Page MenuHomeFreeBSD

Add a new external mbuf type that holds multiple unmapped pages.
ClosedPublic

Authored by jhb on Jun 11 2019, 9:44 PM.

Details

Summary

Unmapped mbufs allow sendfile to carry multiple pages of data in a
single mbuf, without mapping those pages. It is a requirement for
Netflix's in-kernel TLS, and provides a 5-10% CPU savings on heavy web
serving workloads when used by sendfile, due to effectively
compressing socket buffers by an order of magnitude, and hence
reducing cache misses.

For this new external mbuf type (EXT_PGS), the ext_buf pointer now
points to a struct mbuf_ext_pgs structure instead of a data buffer.
This structure contains an array of physical addresses (this reduces
cache misses compared to an earlier version that stored an array of
vm_page_t pointers). It also stores additional fields needed for
in-kernel TLS such as TLS header and trailer data that are currently
unused. To more easily detect these mbufs, the M_NOMAP flag is set in
m_flags in addition to M_EXT.

Various functions like m_copydata() have been updated to safely access
packet contents (using uiomove_fromphys(), to make things like BPF
safe.

NIC drivers advertise support for unmapped mbufs on transmit via a new
IFCAP_NOMAP capability.
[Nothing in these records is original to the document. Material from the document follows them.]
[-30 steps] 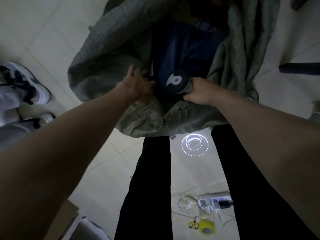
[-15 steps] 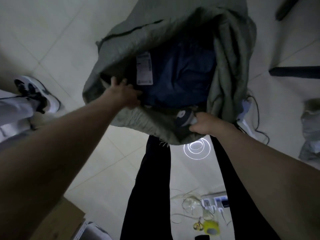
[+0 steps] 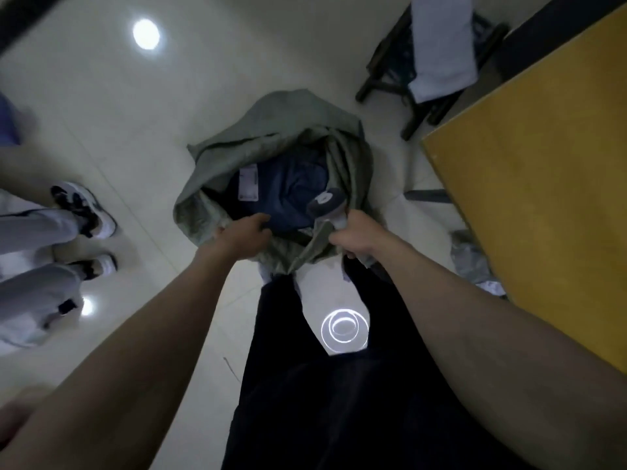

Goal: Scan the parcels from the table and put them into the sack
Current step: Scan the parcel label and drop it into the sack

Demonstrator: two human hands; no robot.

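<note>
holding the sack [image 3: 237, 144] mouth open on the floor: left hand [image 3: 242, 237] fingers curled over the near rim, right hand [image 3: 353, 237] gripping rim and scanner [image 3: 327, 203] together. blue parcel [image 3: 288, 193] lies inside, just beyond both hands, label [image 3: 248, 183] up. next parcel likely from the surface [image 3: 543, 184], to the right, so right hand is nearer but occupied. grey bag [image 3: 470, 256] on the floor between; another person's shoes [image 3: 84, 206] at left.

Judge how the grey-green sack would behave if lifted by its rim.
Probably floppy: the sack creases and sags where the left hand and right hand grip its rim. Likely bottom-heavy, since a dark blue parcel lies inside. Its cloth looks coarse, so probably not slippery.
</note>
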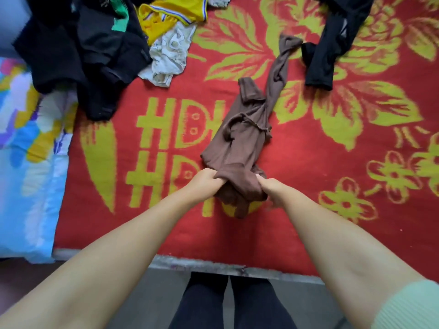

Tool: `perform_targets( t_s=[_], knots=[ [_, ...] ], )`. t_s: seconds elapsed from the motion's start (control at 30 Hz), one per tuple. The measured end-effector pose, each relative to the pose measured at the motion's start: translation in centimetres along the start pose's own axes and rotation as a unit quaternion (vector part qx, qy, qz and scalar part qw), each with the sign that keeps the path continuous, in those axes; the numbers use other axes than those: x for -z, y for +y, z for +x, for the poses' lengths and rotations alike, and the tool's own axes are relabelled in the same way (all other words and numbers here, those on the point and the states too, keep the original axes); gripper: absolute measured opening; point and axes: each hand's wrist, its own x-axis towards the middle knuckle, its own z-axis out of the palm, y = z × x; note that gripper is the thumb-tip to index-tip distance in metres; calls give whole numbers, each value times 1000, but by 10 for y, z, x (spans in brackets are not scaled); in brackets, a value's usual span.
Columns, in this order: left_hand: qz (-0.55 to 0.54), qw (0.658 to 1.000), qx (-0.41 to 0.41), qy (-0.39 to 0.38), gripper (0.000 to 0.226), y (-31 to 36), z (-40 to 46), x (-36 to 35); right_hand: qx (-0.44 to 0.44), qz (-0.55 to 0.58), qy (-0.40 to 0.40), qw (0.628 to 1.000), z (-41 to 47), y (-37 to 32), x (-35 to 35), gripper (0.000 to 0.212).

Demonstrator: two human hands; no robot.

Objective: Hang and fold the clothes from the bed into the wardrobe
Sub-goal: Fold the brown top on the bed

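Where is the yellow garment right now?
The yellow garment lies at the top left of the head view, between the black clothes pile and a whitish garment.

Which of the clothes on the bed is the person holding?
The crumpled brown garment; both hands, left and right, grip its near end. The others lie untouched.

Two bare forearms, uncovered from the hands (206, 180) back to above the elbows; no watch, ring or bracelet visible on either. Pale mint-green ribbed sleeve (411, 305) on the right upper arm, short, ending above the elbow, fine vertical ribs in the knit. Nothing of a sleeve visible on the left arm. Black, close-fitting leggings (231, 302) on both legs, just below the near edge of the bed (213, 264), a narrow gap between the two legs, plain fabric with no marking or seam to make out. Feet out of view
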Motion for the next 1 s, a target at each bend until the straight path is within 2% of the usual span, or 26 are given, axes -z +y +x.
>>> perform_targets(
  t_s=[0.03,0.07,0.13,0.17,0.27,0.3,0.33,0.37,0.4,0.43,0.5,0.53,0.57,0.63,0.67,0.73,0.83,0.9,0.97,1.0],
  knots=[
    [-69,997,21,-11,29,-2,0,-2,-34,138,-37,989,5,1,-12,50],
    [-139,989,42,-29,24,-3,-1,-2,-56,267,-62,960,15,4,-22,49],
    [-198,974,63,-90,18,-6,-7,-2,-38,420,-45,906,30,4,-32,46],
    [-172,976,59,-120,17,-10,-11,-1,-19,448,-38,893,31,0,-32,43],
    [-1,974,29,-224,20,-15,-24,7,55,429,13,902,-5,-36,-16,21],
    [58,962,26,-265,12,-13,-28,12,103,408,-5,907,-25,-53,-6,17],
    [108,948,26,-297,16,-10,-31,15,153,370,-52,915,-47,-69,5,16],
    [141,940,32,-310,33,-7,-30,18,201,318,-106,920,-73,-86,15,13],
    [140,942,35,-302,46,-3,-30,21,233,263,-163,922,-94,-99,24,12],
    [106,959,28,-260,51,7,-32,27,261,209,-204,920,-118,-113,36,12],
    [21,995,-15,-95,49,28,-32,42,292,109,-231,922,-153,-132,55,14],
    [10,999,-49,-12,51,41,-32,52,302,73,-234,921,-169,-141,65,13],
    [23,995,-87,34,60,59,-36,62,314,46,-236,919,-186,-148,73,11],
    [44,982,-179,31,77,91,-49,76,334,18,-245,910,-217,-157,82,14],
    [45,972,-228,15,76,108,-57,80,348,-5,-256,902,-233,-163,86,18],
    [35,962,-270,-5,59,130,-66,80,371,-55,-285,882,-262,-171,90,24],
    [4,944,-323,67,51,148,-73,84,418,-93,-282,859,-303,-178,103,34],
    [0,937,-337,88,31,151,-77,93,440,-69,-253,859,-316,-179,117,49],
    [-27,938,-333,94,33,149,-84,106,446,-2,-209,871,-323,-177,133,58],
    [-38,939,-330,92,38,148,-90,113,449,30,-186,874,-326,-177,139,56]
  ],
)
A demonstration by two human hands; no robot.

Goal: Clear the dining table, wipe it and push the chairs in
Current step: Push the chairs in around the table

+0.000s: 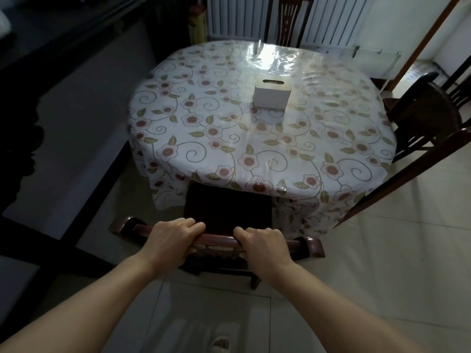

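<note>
Both forearms reach forward from the bottom of the view, and the left hand (172,238) and the right hand (262,242) lie side by side on the top rail of the near chair (224,242). The fingers (190,225) of each hand are curled over the rail and hold it, with the thumbs toward the person. I think this grip is chosen because the rail gives the best lever: with two hands near its middle, the chair goes straight and does not turn.

Its dark seat (226,207) is already partly under the near edge of the desk (254,149), but the back is still apart from the edge, so in my judgement the push is not finished. One more chair (423,108) stands at the right edge, turned a little away, and another chair back (286,19) rises behind the far edge. A dark slanted wooden piece at the right, maybe part of a further chair, I cannot identify.

On the desk lies a flowered cloth under a clear plastic cover, probably to make wiping easy. Only a white tissue box (272,91) stands near the middle, so clearing seems done; whether the wiping is done I cannot tell.

No brand, label or writing is readable anywhere.
</note>
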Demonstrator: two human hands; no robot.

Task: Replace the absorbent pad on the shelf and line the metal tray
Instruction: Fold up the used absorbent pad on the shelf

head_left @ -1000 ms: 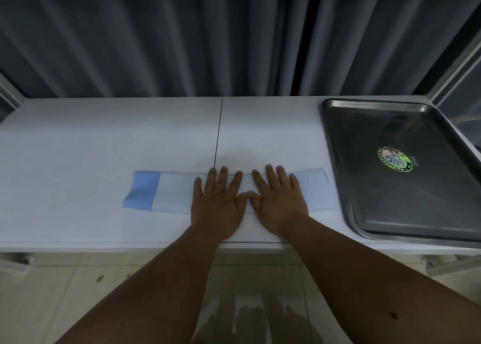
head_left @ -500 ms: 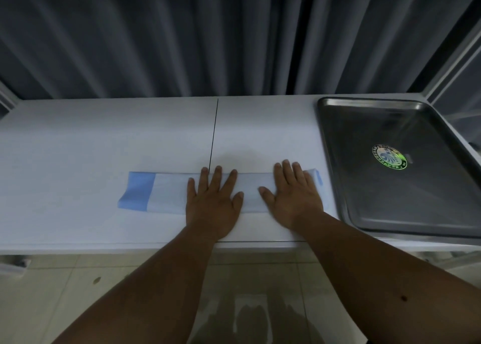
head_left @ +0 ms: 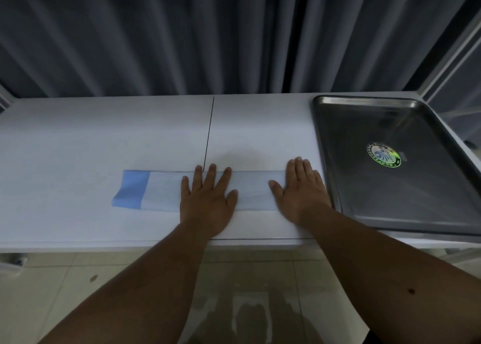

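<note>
On white shelf [head_left: 78, 140]: left hand [head_left: 207, 200] and right hand [head_left: 302, 192] flat, fingers straight, pressing folded pad [head_left: 161, 190].

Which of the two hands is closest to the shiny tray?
The right hand. It presses flat on the folded blue pad at the end beside the metal tray; the left hand presses nearer the pad's middle.

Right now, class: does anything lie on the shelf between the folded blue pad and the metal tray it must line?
Nothing visible does. The right hand presses flat on the pad's right end, right beside the metal tray's left rim, and the tray floor shows only a round sticker.
</note>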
This capability can be toggled via the new
'nomap' and '-nomap' ifconfig(8) commands. For NIC drivers that only
transmit packet contents via DMA and use bus_dma, adding the
capability to if_capabilities and if_capenable should be all that is
required.

If a NIC does not support unmapped mbufs, they are converted to a
chain of mapped mbufs (using sf_bufs to provide the mapping) in
ip_output or ip6_output. If an unmapped mbuf requires software
checksums, it is also converted to a chain mapped mbufs before
computing the checksum.

Add support for using unmapped mbufs to hold data written on a socket
via sendfile(2). This can be enabled at runtime via the
kern.ipc.mb_use_ext_pgs sysctl.

Enable IFCAP_NOMAP for a vlan interface if it is supported by the
underlying trunk device.

Add support for IFCAP_NOMAP to cxgbe(4). Since cxgbe(4) uses sglist
instead of bus_dma, this required updates to the code that generates
scatter/gather lists for packets. Also, unmapped mbufs are always
sent via DMA and never as immediate data in the payload of a work
request.

Apply similar logic from sbcompress to pending data in the socket
buffer once it is marked ready via sbready. Normally sbcompress
merges small mbufs to reduce the length of mbuf chains in the socket
buffer. However, sbcompress cannot do this for mbufs marked
M_NOTREADY. sbcompress_ready is now called from sbready when mbufs
are marked ready to merge small mbuf chains once the data is available
to copy.

Submitted by: gallatin (earlier version)
Sponsored by: Netflix

Test Plan
  • Netflix has run an earlier version of this in production for a long time.
  • tested via nginx + sendfile as well as netperf -t TCP_SENDFILE

Diff Detail

Repository
rS FreeBSD src repository
Lint
Automatic diff as part of commit; lint not applicable.
Unit
Automatic diff as part of commit; unit tests not applicable.

Event Timeline

jhb created this revision.Jun 11 2019, 9:44 PM
Herald added a subscriber: ae. · View Herald Transcript
jhb added a comment.Jun 11 2019, 9:48 PM

In terms of commits I will break this up into a few commits, but I think it's best to have it all available for design review, etc. Also, there are some whitespace, etc. fixes in here that I will merge upstream and then rebase this on top of, but design review stuff can still happen now.

Candidate commits:

  • base unmapped mbufs
  • support for unmapped mbufs with sendfile
  • sbready_compress and supporting changes
  • IFCAP_NOMAP for vlan(4)
  • IFCAP_NOMAP for cxgbe(4)

What happens if a firewall is enabled and an unmapped mbuf is passed through pfil(9)?
I suspect that, if a pfil hook is hit, we'd also have to copy it in, just like when a checksum needs to be updated.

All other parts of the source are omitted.